Remote Scan
Introduction
The Remote Scan operator reads data from an ‘object’ on a remote server. This means it first reads the first row (for whatever definition of ‘first’ is valid for the object), then the next row on the second call, until the last row, or until the parent operator stops asking for more rows.
Cases where Remote Scan are used are, based on my observations so far, are:
- Using OPENROWSET to read all data from a table or view at a remote server.
- Using OPENQUERY to execute a query at a remote server and receive the results.
- Using the BULK INSERT statement or OPENROWSET(BULK, …) to read data from a file.
- Using INSERT INTO … EXECUTE (‘query text‘) AT server to execute a query at a remote server and store the results in a local table.
If you find other used cases where Remote Scan is used, please let me know!
Visual appearance in execution plans
Depending on the tool being used, a Remote Scan operator is displayed in a graphical execution plan as shown below:
SSMS and ADS |
Legacy SSMS |
Plan Explorer |
Paste The Plan |
Algorithm
According to this answer on SQLServerCentral.com, a remote scan “usually” copies the data to “local memory (tempdb). I have not found any confirmation for this statement on any other sites. Also, execution plans that use a Remote Scan operator do not have an increased Memory Grant, nor do they report any I/O on a tempdb worktable. Finally, when I create a query that reuses the results of an OPENQUERY expression multiple times, the optimizer adds a Table Spool operator to store the results in tempdb instead of having to execute the remote query again, which would not be needed if the Remote Scan already stores those results itself. As such, my assumption is that the statement at SQLServerCentral.com is incorrect. The algorithm described here does not show this alleged “usual” functionality.
The basic algorithm for the Remote Query operator is as shown below:
Note that this flowchart is a simplification. It doesn’t show that execution stops whenever a row is returned, and resumes where it was upon next being called.
Send query
The Send query action sends a statement to be executed (as stored in the Remote Object property) to the remote server where it has to be executed (the Remote Source). There are a few special cases, depending on what function resulted in the Remote Scan in the execution plan.

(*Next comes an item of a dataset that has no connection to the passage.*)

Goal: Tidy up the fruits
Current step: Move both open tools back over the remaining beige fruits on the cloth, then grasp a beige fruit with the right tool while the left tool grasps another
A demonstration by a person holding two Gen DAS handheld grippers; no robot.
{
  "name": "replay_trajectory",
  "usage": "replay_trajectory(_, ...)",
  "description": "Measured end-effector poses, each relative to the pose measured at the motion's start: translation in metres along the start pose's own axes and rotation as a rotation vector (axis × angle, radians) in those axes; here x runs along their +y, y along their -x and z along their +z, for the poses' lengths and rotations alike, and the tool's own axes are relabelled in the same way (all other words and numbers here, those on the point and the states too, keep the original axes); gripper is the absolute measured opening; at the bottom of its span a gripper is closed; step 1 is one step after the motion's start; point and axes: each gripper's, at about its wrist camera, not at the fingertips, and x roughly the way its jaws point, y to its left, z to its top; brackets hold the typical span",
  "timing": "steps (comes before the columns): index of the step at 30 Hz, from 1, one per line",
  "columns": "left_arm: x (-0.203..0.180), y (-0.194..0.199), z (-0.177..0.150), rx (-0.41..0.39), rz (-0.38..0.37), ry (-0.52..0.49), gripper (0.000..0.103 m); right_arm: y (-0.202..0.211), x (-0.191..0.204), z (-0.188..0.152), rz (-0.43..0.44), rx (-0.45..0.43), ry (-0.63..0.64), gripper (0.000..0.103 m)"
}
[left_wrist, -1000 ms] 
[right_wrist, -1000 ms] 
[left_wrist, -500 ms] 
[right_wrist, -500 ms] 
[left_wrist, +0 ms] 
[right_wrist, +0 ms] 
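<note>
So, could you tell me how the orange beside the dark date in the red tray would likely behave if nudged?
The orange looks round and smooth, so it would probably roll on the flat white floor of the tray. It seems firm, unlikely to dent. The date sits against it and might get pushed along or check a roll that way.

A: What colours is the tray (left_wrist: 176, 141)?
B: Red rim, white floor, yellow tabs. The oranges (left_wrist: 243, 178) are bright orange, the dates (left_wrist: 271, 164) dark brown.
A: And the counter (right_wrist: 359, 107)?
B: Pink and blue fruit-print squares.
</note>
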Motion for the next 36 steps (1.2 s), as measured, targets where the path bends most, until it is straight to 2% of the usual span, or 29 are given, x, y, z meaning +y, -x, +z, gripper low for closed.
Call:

For OPENQUERY, both the Remote Source and the Remote Object are included, as specified in the arguments to OPENQUERY.
For OPENROWSET, the Remote Source is included, as either the query text or the object name passed into the OPENROWSET function. The Remote Object is set to “<UNKNOWN>”. I assume that the actual information (provider name, and data source, user id, and password or connection string) is stored in the internal execution plan, but they are not included in the export to XML.
For BULK INSERT and OPENROWSET(BULK, …), the Remote Source property is missing and the Remote Object is set to “STREAM”. None of the details (such as file path, format file, or bulk options) are exposed in the graphical execution plan or in the execution plan XML. I assume that they are stored in the actual internal representation of the execution plan, but not included in the export to XML.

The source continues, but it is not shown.